## [Work to be completed]
In this data, count the lines in which "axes" appears and give only that number.

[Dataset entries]
↓↓↓
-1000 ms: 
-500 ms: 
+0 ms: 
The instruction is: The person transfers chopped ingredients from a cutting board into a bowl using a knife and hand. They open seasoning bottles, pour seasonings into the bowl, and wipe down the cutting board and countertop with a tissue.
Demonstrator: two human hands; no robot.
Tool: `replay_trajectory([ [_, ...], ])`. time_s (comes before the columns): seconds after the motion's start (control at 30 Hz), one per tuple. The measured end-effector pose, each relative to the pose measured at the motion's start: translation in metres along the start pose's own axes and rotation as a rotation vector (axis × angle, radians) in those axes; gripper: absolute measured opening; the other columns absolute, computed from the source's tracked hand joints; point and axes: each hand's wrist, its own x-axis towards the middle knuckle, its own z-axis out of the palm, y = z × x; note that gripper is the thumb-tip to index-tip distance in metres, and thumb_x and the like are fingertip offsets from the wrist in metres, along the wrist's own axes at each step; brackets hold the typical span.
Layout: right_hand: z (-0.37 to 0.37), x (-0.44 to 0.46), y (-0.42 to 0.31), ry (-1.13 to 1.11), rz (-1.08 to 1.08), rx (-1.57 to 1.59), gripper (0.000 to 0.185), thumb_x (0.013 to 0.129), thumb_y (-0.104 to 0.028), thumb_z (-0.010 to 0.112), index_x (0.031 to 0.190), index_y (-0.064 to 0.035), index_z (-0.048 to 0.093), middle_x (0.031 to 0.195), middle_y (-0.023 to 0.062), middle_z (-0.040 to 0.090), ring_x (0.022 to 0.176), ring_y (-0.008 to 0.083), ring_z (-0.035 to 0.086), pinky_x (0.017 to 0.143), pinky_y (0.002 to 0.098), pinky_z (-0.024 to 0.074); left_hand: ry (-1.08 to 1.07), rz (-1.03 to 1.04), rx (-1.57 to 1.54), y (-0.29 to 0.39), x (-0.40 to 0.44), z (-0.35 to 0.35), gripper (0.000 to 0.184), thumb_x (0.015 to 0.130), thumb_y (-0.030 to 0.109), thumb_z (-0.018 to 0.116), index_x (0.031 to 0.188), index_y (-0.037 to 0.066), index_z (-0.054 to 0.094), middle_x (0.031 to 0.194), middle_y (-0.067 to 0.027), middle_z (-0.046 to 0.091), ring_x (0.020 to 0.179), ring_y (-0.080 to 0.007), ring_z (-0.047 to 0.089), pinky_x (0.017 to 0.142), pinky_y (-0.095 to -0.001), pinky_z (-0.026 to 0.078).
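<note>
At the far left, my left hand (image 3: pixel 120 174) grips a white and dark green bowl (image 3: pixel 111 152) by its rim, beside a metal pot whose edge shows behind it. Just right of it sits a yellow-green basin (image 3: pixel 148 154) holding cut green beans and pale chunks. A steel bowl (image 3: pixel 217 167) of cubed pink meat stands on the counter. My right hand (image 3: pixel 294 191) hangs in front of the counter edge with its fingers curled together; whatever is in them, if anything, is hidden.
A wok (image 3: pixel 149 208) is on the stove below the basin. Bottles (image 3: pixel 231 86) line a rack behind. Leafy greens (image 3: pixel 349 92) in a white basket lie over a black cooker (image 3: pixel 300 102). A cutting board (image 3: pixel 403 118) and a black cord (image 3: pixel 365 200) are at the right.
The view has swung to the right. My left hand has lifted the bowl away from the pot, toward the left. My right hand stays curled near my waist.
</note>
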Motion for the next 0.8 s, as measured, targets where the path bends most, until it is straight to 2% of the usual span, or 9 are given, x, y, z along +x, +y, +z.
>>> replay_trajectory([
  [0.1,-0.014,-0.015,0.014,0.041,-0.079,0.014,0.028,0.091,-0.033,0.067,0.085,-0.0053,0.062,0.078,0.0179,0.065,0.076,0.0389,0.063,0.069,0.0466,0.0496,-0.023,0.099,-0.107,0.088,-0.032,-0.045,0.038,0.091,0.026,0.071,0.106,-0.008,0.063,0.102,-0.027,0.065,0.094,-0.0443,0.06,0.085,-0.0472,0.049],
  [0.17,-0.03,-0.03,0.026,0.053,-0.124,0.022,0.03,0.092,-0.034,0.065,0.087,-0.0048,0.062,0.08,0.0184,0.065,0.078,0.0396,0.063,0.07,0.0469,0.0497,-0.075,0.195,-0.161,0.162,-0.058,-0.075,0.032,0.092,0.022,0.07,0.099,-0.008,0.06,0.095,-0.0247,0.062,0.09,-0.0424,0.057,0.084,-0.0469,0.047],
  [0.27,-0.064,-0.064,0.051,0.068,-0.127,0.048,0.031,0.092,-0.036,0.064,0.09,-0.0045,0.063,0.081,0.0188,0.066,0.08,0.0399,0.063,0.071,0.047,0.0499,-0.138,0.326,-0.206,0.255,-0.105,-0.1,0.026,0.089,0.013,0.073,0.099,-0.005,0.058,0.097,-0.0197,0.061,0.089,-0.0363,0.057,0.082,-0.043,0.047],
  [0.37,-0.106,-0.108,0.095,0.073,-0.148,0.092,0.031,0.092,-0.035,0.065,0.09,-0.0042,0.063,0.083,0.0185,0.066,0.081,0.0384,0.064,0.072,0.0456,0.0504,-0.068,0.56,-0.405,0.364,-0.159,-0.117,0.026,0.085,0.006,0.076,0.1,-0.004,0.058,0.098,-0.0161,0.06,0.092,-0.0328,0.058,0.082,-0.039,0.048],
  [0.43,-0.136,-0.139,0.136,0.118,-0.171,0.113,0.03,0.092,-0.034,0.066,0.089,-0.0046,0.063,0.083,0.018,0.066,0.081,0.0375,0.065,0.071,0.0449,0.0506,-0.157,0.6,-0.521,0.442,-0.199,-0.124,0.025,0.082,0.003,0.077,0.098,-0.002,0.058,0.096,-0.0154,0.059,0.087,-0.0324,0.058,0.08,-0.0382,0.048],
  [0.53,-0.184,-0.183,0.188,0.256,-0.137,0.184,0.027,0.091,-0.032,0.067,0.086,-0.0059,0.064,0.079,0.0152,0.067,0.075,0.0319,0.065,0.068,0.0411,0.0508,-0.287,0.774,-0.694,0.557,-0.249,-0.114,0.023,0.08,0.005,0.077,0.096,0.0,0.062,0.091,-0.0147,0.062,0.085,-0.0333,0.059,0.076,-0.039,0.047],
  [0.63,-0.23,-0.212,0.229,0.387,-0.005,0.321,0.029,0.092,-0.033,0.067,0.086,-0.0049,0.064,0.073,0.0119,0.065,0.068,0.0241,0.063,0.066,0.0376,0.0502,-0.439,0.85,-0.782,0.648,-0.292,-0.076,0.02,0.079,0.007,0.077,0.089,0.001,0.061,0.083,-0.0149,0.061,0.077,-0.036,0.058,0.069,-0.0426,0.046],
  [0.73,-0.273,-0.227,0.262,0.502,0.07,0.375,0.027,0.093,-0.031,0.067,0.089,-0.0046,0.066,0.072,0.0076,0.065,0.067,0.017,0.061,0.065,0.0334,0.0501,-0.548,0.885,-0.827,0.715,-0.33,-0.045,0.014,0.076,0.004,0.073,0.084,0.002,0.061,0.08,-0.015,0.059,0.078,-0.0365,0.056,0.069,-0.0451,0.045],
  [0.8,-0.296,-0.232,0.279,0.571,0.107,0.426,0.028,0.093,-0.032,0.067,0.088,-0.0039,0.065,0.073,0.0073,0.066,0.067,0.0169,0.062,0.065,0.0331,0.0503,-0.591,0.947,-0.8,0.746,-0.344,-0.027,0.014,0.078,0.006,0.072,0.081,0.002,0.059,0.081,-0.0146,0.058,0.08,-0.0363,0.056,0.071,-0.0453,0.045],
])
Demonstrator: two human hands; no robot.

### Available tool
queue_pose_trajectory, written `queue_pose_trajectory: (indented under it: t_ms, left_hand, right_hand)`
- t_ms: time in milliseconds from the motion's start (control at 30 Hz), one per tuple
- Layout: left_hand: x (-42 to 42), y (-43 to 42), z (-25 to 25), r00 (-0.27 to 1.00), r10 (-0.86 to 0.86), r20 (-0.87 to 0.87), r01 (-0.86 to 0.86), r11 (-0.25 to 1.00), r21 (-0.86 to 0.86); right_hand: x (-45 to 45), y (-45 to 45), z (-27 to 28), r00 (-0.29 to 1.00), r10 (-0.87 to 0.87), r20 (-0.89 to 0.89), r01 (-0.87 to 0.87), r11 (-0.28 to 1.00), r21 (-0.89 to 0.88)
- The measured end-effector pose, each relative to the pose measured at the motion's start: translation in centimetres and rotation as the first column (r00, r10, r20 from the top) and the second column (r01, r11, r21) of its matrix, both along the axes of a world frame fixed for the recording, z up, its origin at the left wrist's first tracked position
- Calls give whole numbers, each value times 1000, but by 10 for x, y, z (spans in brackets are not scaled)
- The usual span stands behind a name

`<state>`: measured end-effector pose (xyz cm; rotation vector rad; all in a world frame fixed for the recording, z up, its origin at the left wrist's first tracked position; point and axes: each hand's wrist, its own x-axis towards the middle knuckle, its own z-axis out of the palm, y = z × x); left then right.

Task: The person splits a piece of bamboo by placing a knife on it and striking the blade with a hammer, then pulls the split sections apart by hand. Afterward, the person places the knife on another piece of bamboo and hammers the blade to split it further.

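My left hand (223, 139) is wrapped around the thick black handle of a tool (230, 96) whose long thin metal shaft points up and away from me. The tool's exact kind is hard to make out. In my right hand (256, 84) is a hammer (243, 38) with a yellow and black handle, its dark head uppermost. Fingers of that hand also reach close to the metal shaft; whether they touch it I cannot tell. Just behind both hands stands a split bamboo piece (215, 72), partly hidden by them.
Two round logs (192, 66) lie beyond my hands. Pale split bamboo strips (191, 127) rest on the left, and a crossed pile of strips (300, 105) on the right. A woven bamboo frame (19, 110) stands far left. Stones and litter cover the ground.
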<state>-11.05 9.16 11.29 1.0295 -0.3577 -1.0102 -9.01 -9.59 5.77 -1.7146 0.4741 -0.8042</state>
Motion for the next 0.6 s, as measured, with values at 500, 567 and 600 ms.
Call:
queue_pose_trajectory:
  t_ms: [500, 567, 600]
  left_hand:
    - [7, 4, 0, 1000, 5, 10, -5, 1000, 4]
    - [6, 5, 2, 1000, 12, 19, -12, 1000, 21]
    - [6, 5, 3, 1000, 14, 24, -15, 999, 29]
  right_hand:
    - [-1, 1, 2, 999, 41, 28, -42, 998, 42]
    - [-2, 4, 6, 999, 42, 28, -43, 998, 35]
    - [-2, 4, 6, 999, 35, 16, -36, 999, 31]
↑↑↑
## [Task response]
3